Probabilistic score propagation in information retrieval

  • Authors:
  • Chengxiang Zhai;Azadeh Shakery

  • Affiliations:
  • University of Illinois at Urbana-Champaign;University of Illinois at Urbana-Champaign

  • Venue:
  • Probabilistic score propagation in information retrieval
  • Year:
  • 2008

Quantified Score

Hi-index 0.00

Visualization

Abstract

Information retrieval techniques deal with different units of information such as terms, topics or documents. There usually exist explicit or implicit link structures between different items of each unit or between items across different units. For example hyperlinks between pages in a hypertext collection are explicit structures, while the links between terms in a co-occurrence network are implicit structures. Many of the traditional information retrieval methods only use the content information of the items for retrieval purposes and overlook the link structures.

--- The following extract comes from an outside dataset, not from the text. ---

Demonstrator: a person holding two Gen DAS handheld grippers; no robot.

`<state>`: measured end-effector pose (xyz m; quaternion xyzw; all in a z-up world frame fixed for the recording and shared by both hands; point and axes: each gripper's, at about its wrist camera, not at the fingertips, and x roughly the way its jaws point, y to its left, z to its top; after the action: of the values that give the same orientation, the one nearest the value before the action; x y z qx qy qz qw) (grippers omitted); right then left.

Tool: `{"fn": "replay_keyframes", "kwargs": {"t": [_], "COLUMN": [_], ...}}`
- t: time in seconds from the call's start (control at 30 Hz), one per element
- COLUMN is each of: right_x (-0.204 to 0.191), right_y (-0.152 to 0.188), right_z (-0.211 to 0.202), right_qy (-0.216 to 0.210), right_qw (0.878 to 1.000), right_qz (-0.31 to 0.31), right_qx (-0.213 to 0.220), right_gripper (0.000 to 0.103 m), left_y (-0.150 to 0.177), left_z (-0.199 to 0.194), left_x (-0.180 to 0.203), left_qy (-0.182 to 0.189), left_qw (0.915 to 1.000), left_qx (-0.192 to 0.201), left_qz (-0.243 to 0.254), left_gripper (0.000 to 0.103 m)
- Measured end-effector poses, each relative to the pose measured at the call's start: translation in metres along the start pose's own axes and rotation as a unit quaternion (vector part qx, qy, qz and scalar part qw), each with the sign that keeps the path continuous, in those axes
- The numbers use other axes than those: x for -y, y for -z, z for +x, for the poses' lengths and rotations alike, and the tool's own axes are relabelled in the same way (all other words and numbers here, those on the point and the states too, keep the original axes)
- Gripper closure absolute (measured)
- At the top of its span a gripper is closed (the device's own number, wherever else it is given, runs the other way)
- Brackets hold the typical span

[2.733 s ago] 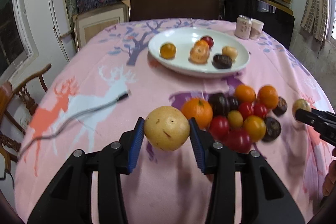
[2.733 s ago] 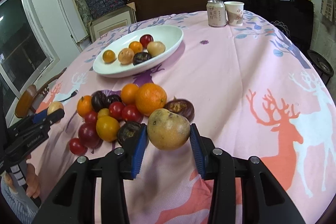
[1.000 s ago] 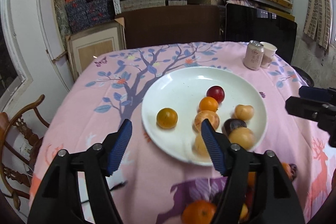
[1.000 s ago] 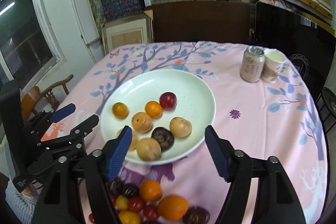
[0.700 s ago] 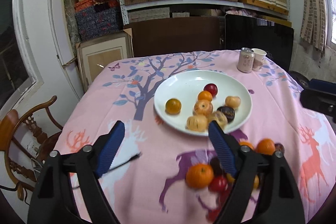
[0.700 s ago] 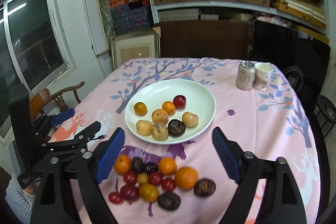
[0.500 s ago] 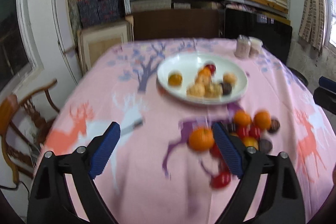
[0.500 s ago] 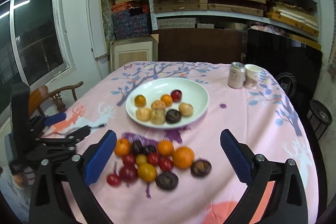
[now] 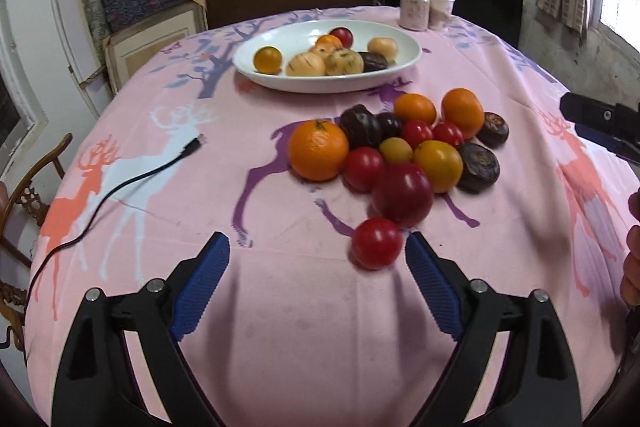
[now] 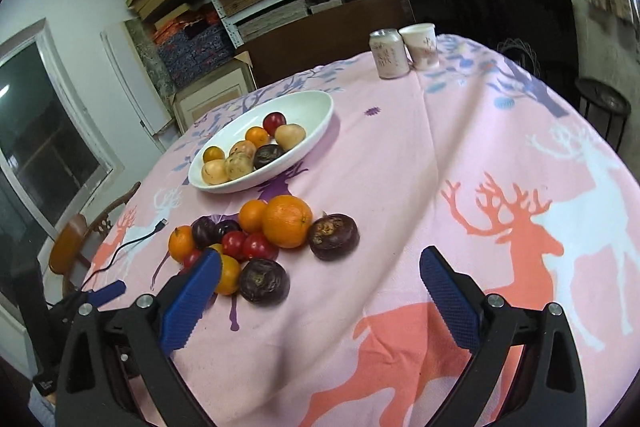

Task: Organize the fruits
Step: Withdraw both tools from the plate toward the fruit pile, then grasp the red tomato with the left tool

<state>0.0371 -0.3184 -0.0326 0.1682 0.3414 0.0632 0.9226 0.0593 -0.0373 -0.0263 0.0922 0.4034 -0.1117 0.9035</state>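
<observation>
Both grippers are standing wide with nothing between their pads: the left gripper is tilting down over bare pink tablecloth, a small red fruit sitting at one o'clock just inside its right finger. Loose fruits are clustering at twelve, the white plate lying beyond them. The right gripper is angling down over open cloth toward three o'clock, a dark purple fruit lying at eleven beside its left finger.
</observation>
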Motion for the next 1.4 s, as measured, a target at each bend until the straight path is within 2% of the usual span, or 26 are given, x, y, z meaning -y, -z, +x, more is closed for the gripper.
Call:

Those that use the link structures also do not fully exploit the discrimination power of contents as well as all useful link information. In this thesis, we propose a general probabilistic score propagation framework for combining content and link information, which can fully take advantage of content information and the link structures in a principled way. The basic idea of probabilistic score propagation is to first compute a content-based probability score for each item and then propagate the probabilities through different groups of neighbors. We exploit the content information as a basis to find the content probability score of an item and then use the link structure to define different groups of neighbors to propagate the probabilities through. We study three applications of this framework for improving retrieval accuracy in three different areas: "Hypertext Retrieval", "Smoothing of Document Language Models" and "Cross-Language Information Retrieval". The experiment results show that the score propagation framework provides a general effective way of exploiting link information along with the content information to improve the retrieval accuracy.